RegEx Text Import w. MySQL Query Browser - ad ETL methods

Introduction:
MySQL Query Browser is a no longer supported cross-platform SQL Toolkit based on TrollTech's QT-Platform. Significantly it allows many automated or semi-automated routines for creating, running and editing various MySQL resources such as Views, Functions, Procedures, Triggers among others and allows syntax-highlighted editing of multi-line SQL statements. An undocumented feature is RegEx-Text Import, which is one of several useful additions to performing ETL (Extract Transform Load) tasks of naive (or slightly pre-processed) data.


The undocumented RegEx Text Import Feature of the MySQL Query Browser for running simple ETL tasks.
Doing a quick google search turned up a range of user comments such as 'never-fully implemented', 'non-functional' to 'being a future implementation', which prompted me to write a short commentary/post.

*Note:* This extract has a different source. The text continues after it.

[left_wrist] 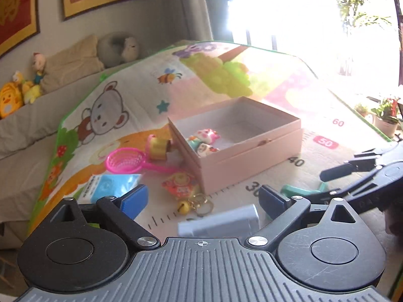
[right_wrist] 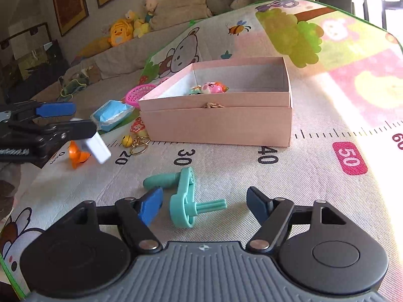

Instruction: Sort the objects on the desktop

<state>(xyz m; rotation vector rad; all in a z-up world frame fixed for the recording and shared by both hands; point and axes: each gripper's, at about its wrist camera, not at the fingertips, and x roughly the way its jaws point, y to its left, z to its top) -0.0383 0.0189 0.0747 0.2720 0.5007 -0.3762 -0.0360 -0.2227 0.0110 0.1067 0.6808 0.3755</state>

Like most aspects within the Query Browser UI, the RegEx Text Import assumes a Drag-and-Drop user interaction. RegEx adheres to MySQL string conventions, which will make it necessary to escape RegEx syntax with triple-slashes. For instance:

This simple SQL query performs a query that searches for compounds with an α-amino-acid  function :
SELECT DISTINCT a.Compound_common_name FROMaracyc_compounds a WHERE a.Smiles REGEXP '(C\\\(.?N.{0,2}\\\)\\\(?C\\\(=O\\\).?O.{0,2}\\\)?)';

Methods:

The first order of business is thus loading the source file containing the naive data and adding a RegEx, - which evaluates on the fly (- a green text underneath the RegEx textbox literally gives you the green light). You can further subdivide your RegEx by right clicking on the match and select 'Create Nested Expression'. At any time you can remove a RegEx by right clicking on it and selecting 'Remove RegEx'.
Underneath the source-data textfield, is a textfield containing INSERT INTO.. serving as the text-transform template. Simply drag and drop your desired matched into the corresponding field (e.g. $1, $2) - and in case of the match being a string, double quote accordingly - unless your string contains double quotes, in which case single quotes or encapsulating the entire expression in an  MySQL String escape function will do the job.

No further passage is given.